DHS reveals grand plan for border: 1,422 miles of wall along Mexico boundary

DHS reveals grand plan for border: 1,422 miles of wall along Mexico boundary



The Department of Homeland Security on Friday revealed its ambitious Smart Wall plans for the U.S.-Mexico border, with fences stretching 1,422 miles along the boundary, more than double the current length, with sensor technology to protect the remaining area too rugged for a wall.

Barriers will begin at the Pacific Ocean in San Diego, run largely uninterrupted until they reach the western edge of the Big Bend area of Texas, then pick up northwest of Laredo and run to the Gulf of America near Brownsville.

Customs and Border Protection, the agency that oversees the boundary, said it has just issued $4.5 billion in new contracts to get construction started.

That money — the first installment from tens of billions of dollars allocated in President Trump’s One Big Beautiful Bill budget law — will pay for 230 miles of new fencing and 400 miles of new roads and technology.

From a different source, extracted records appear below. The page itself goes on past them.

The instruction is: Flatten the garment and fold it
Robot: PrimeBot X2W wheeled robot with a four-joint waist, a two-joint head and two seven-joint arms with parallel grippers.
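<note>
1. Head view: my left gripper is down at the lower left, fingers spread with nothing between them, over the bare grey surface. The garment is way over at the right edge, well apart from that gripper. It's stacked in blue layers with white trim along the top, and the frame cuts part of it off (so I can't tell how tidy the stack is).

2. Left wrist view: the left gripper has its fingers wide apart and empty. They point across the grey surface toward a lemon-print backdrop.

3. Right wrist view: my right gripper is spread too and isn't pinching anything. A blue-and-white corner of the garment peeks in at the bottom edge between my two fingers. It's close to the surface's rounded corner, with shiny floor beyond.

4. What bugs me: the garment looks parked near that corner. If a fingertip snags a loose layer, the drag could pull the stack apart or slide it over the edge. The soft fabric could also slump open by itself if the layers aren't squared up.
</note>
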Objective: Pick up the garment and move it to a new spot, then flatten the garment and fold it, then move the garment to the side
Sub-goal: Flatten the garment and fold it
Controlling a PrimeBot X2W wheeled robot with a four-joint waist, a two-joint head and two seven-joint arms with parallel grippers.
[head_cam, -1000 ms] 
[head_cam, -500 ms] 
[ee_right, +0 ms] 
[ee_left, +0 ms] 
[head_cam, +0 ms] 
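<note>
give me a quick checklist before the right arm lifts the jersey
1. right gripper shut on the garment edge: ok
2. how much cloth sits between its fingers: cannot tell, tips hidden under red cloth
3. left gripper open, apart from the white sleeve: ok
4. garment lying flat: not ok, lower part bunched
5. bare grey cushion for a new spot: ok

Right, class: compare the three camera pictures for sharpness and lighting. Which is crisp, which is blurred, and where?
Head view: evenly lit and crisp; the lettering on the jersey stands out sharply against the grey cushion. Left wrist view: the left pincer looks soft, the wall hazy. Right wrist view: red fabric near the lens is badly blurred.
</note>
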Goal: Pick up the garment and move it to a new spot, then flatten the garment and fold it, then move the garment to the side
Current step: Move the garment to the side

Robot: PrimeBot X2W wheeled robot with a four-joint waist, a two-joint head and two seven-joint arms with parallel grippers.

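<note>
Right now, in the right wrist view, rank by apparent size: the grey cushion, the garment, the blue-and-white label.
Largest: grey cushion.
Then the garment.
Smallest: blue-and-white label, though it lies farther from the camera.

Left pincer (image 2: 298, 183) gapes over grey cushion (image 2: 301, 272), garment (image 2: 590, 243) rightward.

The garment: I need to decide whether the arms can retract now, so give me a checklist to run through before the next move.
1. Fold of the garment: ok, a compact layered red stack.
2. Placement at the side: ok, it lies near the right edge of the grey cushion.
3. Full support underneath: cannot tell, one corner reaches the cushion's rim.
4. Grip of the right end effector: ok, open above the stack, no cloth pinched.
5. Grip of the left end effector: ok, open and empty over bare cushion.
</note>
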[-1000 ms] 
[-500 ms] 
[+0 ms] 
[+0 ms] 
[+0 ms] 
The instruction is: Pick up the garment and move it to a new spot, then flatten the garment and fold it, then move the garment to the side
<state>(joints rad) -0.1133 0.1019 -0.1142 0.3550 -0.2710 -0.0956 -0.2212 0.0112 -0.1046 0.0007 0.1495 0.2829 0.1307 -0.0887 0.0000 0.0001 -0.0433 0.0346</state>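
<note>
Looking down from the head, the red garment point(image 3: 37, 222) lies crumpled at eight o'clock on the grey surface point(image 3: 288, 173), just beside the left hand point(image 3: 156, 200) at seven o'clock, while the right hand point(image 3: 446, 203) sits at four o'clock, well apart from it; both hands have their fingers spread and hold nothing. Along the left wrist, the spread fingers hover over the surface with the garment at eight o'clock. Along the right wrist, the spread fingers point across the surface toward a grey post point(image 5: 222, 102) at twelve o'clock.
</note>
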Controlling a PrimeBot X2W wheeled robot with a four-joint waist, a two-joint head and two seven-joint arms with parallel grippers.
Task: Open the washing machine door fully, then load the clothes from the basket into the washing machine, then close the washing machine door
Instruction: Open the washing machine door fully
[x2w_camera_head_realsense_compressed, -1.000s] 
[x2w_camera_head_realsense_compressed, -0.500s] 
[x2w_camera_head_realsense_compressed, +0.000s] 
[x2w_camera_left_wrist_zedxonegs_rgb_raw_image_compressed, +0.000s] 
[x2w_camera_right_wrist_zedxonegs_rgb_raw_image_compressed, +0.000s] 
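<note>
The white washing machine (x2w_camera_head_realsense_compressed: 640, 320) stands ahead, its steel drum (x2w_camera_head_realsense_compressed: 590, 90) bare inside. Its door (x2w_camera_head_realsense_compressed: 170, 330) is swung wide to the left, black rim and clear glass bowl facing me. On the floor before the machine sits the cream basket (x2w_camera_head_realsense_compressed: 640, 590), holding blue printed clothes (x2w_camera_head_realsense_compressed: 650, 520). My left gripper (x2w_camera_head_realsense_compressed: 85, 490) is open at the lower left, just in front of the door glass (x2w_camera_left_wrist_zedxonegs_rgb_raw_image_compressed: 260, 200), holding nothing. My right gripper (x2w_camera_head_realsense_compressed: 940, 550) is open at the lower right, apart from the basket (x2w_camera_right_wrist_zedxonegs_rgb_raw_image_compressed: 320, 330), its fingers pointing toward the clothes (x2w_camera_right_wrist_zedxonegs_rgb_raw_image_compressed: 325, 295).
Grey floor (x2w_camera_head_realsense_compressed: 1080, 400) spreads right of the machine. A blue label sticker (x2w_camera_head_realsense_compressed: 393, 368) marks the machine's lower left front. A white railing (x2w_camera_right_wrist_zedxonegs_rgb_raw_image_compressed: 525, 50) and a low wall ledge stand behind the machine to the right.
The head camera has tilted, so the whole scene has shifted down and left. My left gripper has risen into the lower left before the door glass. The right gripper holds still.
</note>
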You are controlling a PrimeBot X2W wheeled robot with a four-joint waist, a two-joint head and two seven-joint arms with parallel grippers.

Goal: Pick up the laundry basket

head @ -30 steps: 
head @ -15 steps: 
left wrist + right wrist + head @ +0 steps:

And CBP revealed a rebrand from the old name, the wall system to the Smart Wall.

“For years, Washington talked about border security but failed to deliver. This president changed that,” CBP Commissioner Rodney Scott said. “The Smart Wall means more miles of barriers, more technology and more capability for our agents on the ground. This is how you take control of the border.”

To speed construction, Homeland Security Secretary Kristi issued waivers of environmental laws for sections of the wall to go up in Southern California and New Mexico.

The wall was the marquee promise from Mr. Trump’s 2016 campaign and one he made significant headway on in his first term, completing 458 miles of fence construction.

But his 2020 election defeat turned things over to President Biden, who shut down construction. That erased several hundred miles of wall already planned, and it left hundreds more miles where Mr. Trump had built the fencing but didn’t finish the roads and technology that were planned.

With his reelection last year, Mr. Trump vowed to finish the job, and the new numbers Friday reveal just what he has planned.

As of Jan. 20, just 702 miles of the 1,954-mile-long border with Mexico had some form of fencing or barrier — about 36%.

By the time Mr. Trump is done, that will be 1,422 miles, or nearly 73%.

The remaining 532 miles — largely matching the Big Bend area of western Texas — is too rugged or remote to need a wall and will instead be covered by detection technology, CBP said.